Discussing potential budget cuts, D65 school board members consider earlier middle school start times


Daily file photo by Patrick Svitek

The Evanston/Skokie District 65 Education Center, at 1500 McDaniel Avenue. At a meeting of the district’s Finance Committee, school board members discussed potential budget cuts to address a $1.9 million shortfall in the FY22 budget.

Christina Van Waasbergen, Reporter

In an effort to narrow the district’s budget deficit, the Finance Committee of the Evanston/Skokie School District 65 school board discussed changing school start times, laying off staff members and replacing an annual overnight trip with a less expensive day camp.

The district is facing a budget deficit of $1.9 million in FY22 due to revenue shortfalls and unexpected costs related to COVID-19, according to a district memorandum.

Board members discussed a set of proposals to reduce the budget, including laying off two food servers and eliminating library media assistant positions. The largest proposed cut, totalling around $415,000, could result from changing the start times of the district’s three middle schools from 8:30 a.m. to 8:00 a.m.

Raphael Obafemi, the district’s chief financial and operations officer, said this shift would allow buses to work in “pair routes,” where drivers would drop off students at an earlier-starting school and then go pick up students for a later-starting school. Currently, 40 percent of the district’s buses do pair routes, while the others only drive singular routes. The proposed change would mean all of the district’s buses would follow pair routes.

“The more pair routes that you have, the more money you save,” Obafemi said.

Another proposed change was to reorganize the processes for intervention under the district’s multi-tiered system of support, which provides extra help to students who have fallen behind in a particular subject in individualized, small or classroom-sized groups, depending on student need.

Stacy Beardsley, assistant superintendent of curriculum and instruction, proposed a switch from one-on-one or small group help from specialists to a “more collectivist approach” that would change the structure of the school day to build in time for academic intervention by teachers.

This proposal would save an estimated $320,000 by switching some existing literacy specialists to a new role of “interventionists” and making the rest classroom teachers.

Horton said research shows reformatting the system of intervention could enable the district to achieve better outcomes while using less funding and staff.

The proposed changes had been analyzed to determine their impact on equity.

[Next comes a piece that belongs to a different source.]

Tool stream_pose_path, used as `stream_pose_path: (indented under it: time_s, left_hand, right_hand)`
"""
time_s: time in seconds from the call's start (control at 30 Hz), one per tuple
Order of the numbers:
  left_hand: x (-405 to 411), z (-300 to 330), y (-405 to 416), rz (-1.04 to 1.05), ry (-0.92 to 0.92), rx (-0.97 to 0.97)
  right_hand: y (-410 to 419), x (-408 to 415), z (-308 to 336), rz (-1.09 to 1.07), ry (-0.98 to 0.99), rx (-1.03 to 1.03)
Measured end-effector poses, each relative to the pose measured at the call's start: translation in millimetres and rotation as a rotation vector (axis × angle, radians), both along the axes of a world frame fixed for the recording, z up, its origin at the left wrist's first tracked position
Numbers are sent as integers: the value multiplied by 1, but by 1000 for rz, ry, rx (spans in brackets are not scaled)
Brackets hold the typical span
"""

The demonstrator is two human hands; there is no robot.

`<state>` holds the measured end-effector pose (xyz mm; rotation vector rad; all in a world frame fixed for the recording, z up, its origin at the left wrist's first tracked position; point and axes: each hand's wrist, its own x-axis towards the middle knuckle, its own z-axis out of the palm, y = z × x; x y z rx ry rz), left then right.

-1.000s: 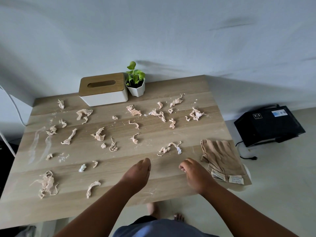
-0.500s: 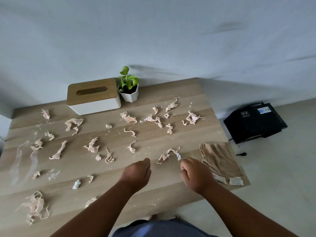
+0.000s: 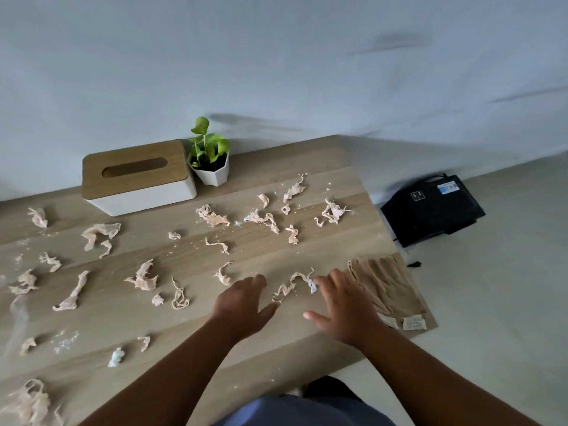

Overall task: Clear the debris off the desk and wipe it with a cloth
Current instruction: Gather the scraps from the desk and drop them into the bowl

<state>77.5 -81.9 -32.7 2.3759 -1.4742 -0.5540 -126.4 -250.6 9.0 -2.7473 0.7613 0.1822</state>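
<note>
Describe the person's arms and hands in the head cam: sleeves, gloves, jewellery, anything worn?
Both forearms are bare up to the bottom edge of the frame, with no sleeves in view. The left hand and right hand are bare too: no gloves, and no rings, watch or wristband that can be made out. The only clothing visible is blue-grey fabric at the bottom edge, between the arms.
</note>
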Motion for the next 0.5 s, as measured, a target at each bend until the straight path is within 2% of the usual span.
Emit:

Rather than using the Racial Equity Impact Assessment, where the district engages with stakeholders to determine how racial groups would be impacted by potential policy decisions, Horton said the administration determined the extent of each proposal’s equity impact based on internal conversations.

Most of the proposed changes had no or low impact. However, one proposed change that would eliminate a 5th grade annual overnight trip was deemed to have a highly negative impact. With estimated savings of $50,000, the proposal would replace the trip to Camp Timber-lee in East Troy, Wisconsin with a cheaper day camp.

Beardsley said she understood that the trip to the camp has been a tradition for a long time, but it is no longer clearly linked to learning.

“The camp itself has not been aligned clearly to learning outcomes for science, STEM or social-emotional learning for a number of years now,” Beardsley said.

She said the district should find a less expensive alternative with more clearly defined learning outcomes.

Board member Soo La Kim said the experience of spending a night away from home is an important part of the field trip. She suggested the district could look for local overnight camps or have students sleep at the school after a day camp as an alternative to Camp Timber-lee.

Board member Anya Tanyavutti said the district will have to make difficult choices, but they should be honest about the fact that the replacement might not be as good as Camp Timber-lee.

“Children having an opportunity (at the camp) to get to know themselves differently is something that is really hard to replicate in other spaces,” Tanyavutti said.